Lines from the listing below that contain the string "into" are to be reported.

===============

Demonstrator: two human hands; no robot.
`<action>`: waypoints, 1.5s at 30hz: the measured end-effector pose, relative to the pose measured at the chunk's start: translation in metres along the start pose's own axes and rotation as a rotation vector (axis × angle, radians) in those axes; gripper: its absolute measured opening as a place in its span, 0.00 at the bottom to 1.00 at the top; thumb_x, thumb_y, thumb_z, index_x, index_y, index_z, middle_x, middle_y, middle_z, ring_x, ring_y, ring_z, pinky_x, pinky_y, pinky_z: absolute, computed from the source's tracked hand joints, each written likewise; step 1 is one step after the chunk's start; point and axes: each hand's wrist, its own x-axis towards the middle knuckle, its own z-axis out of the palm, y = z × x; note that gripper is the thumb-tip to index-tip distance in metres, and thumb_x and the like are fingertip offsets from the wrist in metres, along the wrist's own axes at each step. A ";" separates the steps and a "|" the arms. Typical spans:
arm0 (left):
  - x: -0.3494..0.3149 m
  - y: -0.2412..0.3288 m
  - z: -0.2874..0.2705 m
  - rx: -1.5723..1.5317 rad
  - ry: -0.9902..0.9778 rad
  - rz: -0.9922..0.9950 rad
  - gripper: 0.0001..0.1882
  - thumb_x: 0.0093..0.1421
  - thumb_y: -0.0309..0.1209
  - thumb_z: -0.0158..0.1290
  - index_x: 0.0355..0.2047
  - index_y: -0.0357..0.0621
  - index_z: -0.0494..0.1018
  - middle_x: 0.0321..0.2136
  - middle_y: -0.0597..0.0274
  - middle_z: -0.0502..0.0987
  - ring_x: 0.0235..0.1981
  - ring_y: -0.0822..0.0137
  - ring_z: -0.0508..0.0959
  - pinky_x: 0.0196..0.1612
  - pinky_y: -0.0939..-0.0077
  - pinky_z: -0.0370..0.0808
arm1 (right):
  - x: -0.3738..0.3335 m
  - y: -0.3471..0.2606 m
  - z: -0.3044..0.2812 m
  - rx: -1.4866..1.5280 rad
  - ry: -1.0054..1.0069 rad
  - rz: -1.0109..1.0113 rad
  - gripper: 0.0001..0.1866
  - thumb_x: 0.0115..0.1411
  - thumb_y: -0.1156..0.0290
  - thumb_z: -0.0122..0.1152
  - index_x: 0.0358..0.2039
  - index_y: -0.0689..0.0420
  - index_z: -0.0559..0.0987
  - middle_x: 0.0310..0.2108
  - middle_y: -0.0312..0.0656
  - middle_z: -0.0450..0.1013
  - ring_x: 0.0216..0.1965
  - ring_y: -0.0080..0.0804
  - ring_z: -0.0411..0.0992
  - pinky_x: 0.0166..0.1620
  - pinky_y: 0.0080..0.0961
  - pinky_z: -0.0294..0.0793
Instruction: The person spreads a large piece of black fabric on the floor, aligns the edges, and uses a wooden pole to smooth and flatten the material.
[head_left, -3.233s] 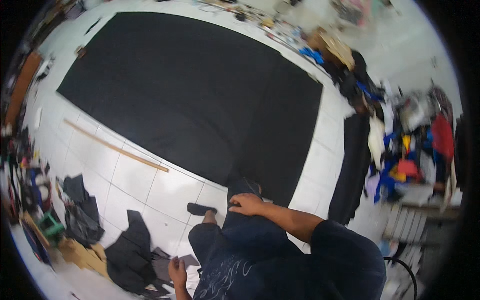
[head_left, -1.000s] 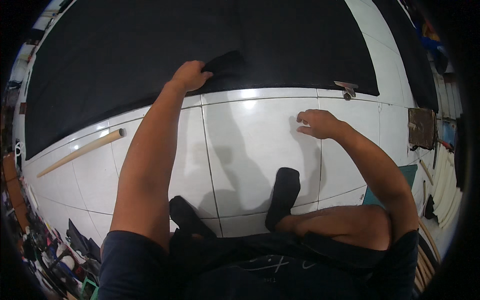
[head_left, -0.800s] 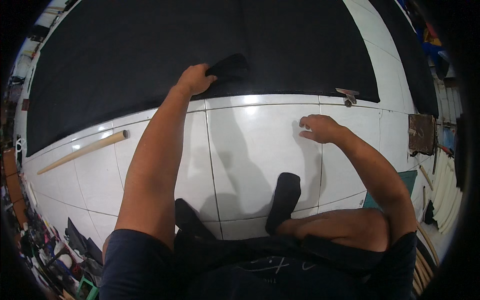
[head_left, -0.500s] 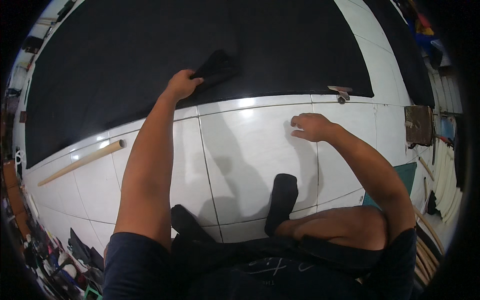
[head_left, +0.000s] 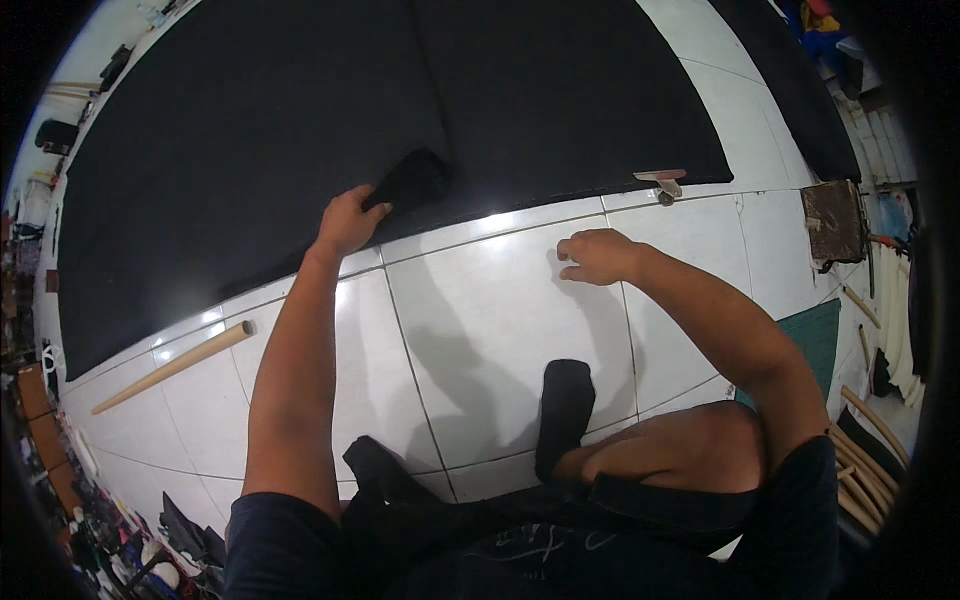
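My left hand (head_left: 352,218) is closed on a small black cloth (head_left: 412,180), which lies against a large black fabric sheet (head_left: 250,120). The sheet is spread over the white tiled floor, and the hand is close to its near edge. My right hand (head_left: 602,257) hovers above the tiles to the right, its thumb and curled fingers apart and nothing between them. At the sheet's near right edge sits a small tool with a flat metal blade (head_left: 662,183), just beyond my right hand.
A tan tube (head_left: 175,368) lies on the tiles at the left. To the right are a brown block (head_left: 833,222), a green mat (head_left: 808,340) and several tan rods (head_left: 865,470). Another strip of black fabric (head_left: 795,95) runs along the far right. Mixed clutter fills the lower left.
My left hand has moved nearer and slightly left with the black cloth, which now lies flatter. My right hand has shifted a little left. The view has tilted slightly.
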 end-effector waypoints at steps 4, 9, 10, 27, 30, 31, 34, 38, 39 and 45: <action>-0.012 0.019 0.005 -0.013 -0.018 0.020 0.22 0.59 0.38 0.60 0.50 0.37 0.77 0.47 0.42 0.79 0.49 0.45 0.79 0.54 0.60 0.73 | 0.000 0.001 -0.001 -0.025 0.005 0.004 0.21 0.63 0.53 0.59 0.48 0.57 0.77 0.45 0.49 0.77 0.49 0.49 0.75 0.52 0.43 0.73; -0.019 0.017 0.006 0.059 0.053 0.158 0.20 0.57 0.35 0.61 0.47 0.37 0.79 0.44 0.42 0.79 0.47 0.44 0.78 0.53 0.58 0.74 | 0.004 0.000 -0.002 -0.018 0.053 -0.048 0.21 0.62 0.54 0.60 0.46 0.57 0.77 0.43 0.49 0.77 0.48 0.49 0.76 0.51 0.44 0.74; -0.021 0.019 0.008 0.064 0.058 0.165 0.19 0.57 0.35 0.61 0.47 0.37 0.79 0.44 0.42 0.79 0.47 0.44 0.78 0.53 0.58 0.74 | 0.004 -0.001 -0.002 -0.024 0.052 -0.040 0.21 0.62 0.54 0.61 0.46 0.57 0.77 0.43 0.49 0.77 0.47 0.49 0.76 0.51 0.44 0.74; -0.037 0.017 0.062 0.182 0.251 0.220 0.20 0.57 0.30 0.57 0.49 0.34 0.75 0.49 0.43 0.75 0.53 0.43 0.73 0.58 0.54 0.71 | 0.012 -0.016 -0.003 -0.016 0.036 -0.041 0.20 0.62 0.55 0.61 0.46 0.57 0.79 0.43 0.50 0.78 0.48 0.49 0.76 0.50 0.44 0.74; -0.044 0.006 0.081 0.290 0.326 0.274 0.29 0.58 0.29 0.55 0.58 0.29 0.67 0.58 0.38 0.68 0.60 0.41 0.67 0.65 0.50 0.63 | 0.024 -0.022 -0.004 -0.021 0.081 -0.090 0.19 0.63 0.55 0.59 0.46 0.56 0.79 0.43 0.49 0.78 0.48 0.48 0.76 0.50 0.44 0.74; -0.048 0.014 0.088 0.319 0.299 0.256 0.32 0.58 0.29 0.54 0.61 0.28 0.63 0.61 0.36 0.65 0.63 0.40 0.64 0.67 0.49 0.59 | 0.027 -0.021 -0.004 -0.022 0.100 -0.103 0.19 0.63 0.55 0.59 0.46 0.55 0.79 0.43 0.49 0.78 0.48 0.48 0.76 0.50 0.44 0.74; -0.061 0.033 0.090 0.350 0.214 0.212 0.38 0.58 0.30 0.53 0.67 0.28 0.54 0.67 0.34 0.56 0.69 0.39 0.56 0.71 0.45 0.50 | 0.045 -0.037 -0.018 0.070 0.286 -0.092 0.17 0.64 0.56 0.58 0.45 0.55 0.79 0.43 0.49 0.78 0.47 0.48 0.76 0.51 0.44 0.74; -0.065 0.040 0.078 0.184 0.251 0.230 0.36 0.57 0.30 0.53 0.65 0.31 0.59 0.66 0.36 0.59 0.68 0.40 0.57 0.71 0.46 0.49 | 0.080 -0.059 -0.039 0.066 0.683 -0.285 0.22 0.64 0.58 0.58 0.55 0.55 0.75 0.56 0.47 0.70 0.59 0.45 0.68 0.57 0.44 0.70; -0.064 0.041 0.074 0.084 0.257 0.240 0.35 0.57 0.30 0.53 0.65 0.32 0.60 0.65 0.37 0.60 0.68 0.41 0.58 0.71 0.46 0.49 | 0.088 -0.061 -0.040 0.015 0.698 -0.320 0.24 0.64 0.58 0.58 0.57 0.54 0.73 0.59 0.46 0.68 0.62 0.45 0.65 0.58 0.44 0.69; -0.057 -0.022 0.026 0.257 0.719 -0.120 0.30 0.63 0.42 0.54 0.61 0.39 0.68 0.64 0.40 0.63 0.67 0.39 0.58 0.68 0.42 0.52 | 0.136 -0.074 -0.033 -0.215 0.629 -0.465 0.27 0.67 0.60 0.53 0.65 0.53 0.68 0.68 0.45 0.61 0.70 0.43 0.56 0.66 0.46 0.58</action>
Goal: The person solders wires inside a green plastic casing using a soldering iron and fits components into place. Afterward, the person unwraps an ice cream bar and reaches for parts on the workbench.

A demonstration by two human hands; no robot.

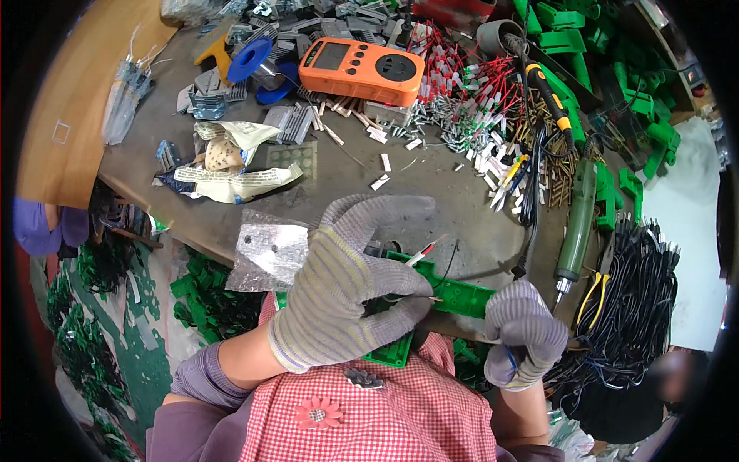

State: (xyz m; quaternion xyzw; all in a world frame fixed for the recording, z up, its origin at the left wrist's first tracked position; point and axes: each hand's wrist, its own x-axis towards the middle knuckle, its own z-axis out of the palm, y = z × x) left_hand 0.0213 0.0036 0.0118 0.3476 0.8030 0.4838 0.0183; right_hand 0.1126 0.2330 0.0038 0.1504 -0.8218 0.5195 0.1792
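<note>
Left hand (350, 285) pinches what looks like a wire end (437, 299) over the casing (465, 298) at three o'clock; right hand (527, 333) curls beside it, hold unclear. Lead (422, 252) loose at eleven o'clock: wiring seems begun, unfinished.

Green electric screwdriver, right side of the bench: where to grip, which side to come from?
Probably around mid-barrel of the green electric screwdriver, right hand coming from its left and above: the body is long and roughly cylindrical, its bit points toward the person, and yellow-handled pliers lie close on the right.
</note>
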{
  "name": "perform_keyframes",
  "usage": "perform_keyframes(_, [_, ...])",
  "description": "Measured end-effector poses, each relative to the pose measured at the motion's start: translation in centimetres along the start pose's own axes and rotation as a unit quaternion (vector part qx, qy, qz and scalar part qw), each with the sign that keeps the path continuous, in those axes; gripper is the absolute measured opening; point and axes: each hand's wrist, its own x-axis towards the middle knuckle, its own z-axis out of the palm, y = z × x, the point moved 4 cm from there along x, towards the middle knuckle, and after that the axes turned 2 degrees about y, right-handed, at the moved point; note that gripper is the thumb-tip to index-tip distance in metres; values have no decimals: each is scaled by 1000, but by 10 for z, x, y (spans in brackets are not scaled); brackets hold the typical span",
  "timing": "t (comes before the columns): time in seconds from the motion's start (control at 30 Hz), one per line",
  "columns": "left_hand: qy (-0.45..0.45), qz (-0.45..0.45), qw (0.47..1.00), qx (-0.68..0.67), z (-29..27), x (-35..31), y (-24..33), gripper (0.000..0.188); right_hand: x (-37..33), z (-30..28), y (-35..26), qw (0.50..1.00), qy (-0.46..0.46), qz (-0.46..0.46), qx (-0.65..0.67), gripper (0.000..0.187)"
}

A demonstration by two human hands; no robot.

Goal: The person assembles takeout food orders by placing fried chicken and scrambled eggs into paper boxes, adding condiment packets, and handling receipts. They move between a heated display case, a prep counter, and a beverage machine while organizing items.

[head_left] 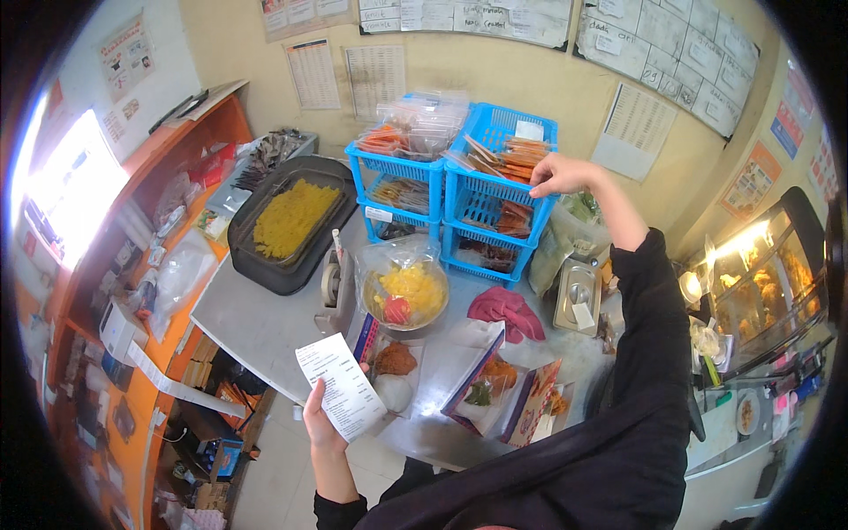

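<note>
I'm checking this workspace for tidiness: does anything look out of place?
Yes: a long paper strip, apparently from the white printer, hangs over the orange counter's edge. Also, a dark-pink cloth lies crumpled beside the open food boxes, oddly close to food.

"What carried everything?"

"A grey metal counter (256, 327). Toward its far left sat a black tray (274, 279) of loose yellow food."

"And beside the tray?"

"Two stacks of blue baskets (395, 165) stood side by side at the back. In front of them was a bowl (424, 323) draped in clear plastic, full of yellow food, a tape dispenser (334, 296) just to its left."

"What lay farther right?"

"A crumpled dark-pink cloth (506, 314), then a steel pan (572, 329). Open printed boxes (534, 402) of food lined the near side."
</note>
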Motion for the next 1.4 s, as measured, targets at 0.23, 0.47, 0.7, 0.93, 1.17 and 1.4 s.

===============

> Solution to this problem:
Goal: The person solders wires inside a green plastic casing using a soldering iron and fits components into place. Afterward, the person unwraps an ice cream bar and reaches for parts on the workbench.
Goal: The person assembles takeout food orders by placing fried chicken and scrambled eggs into paper boxes, adding condiment packets, and handling receipts. They move between a heated display case, a prep counter, and a beverage machine while organizing items.

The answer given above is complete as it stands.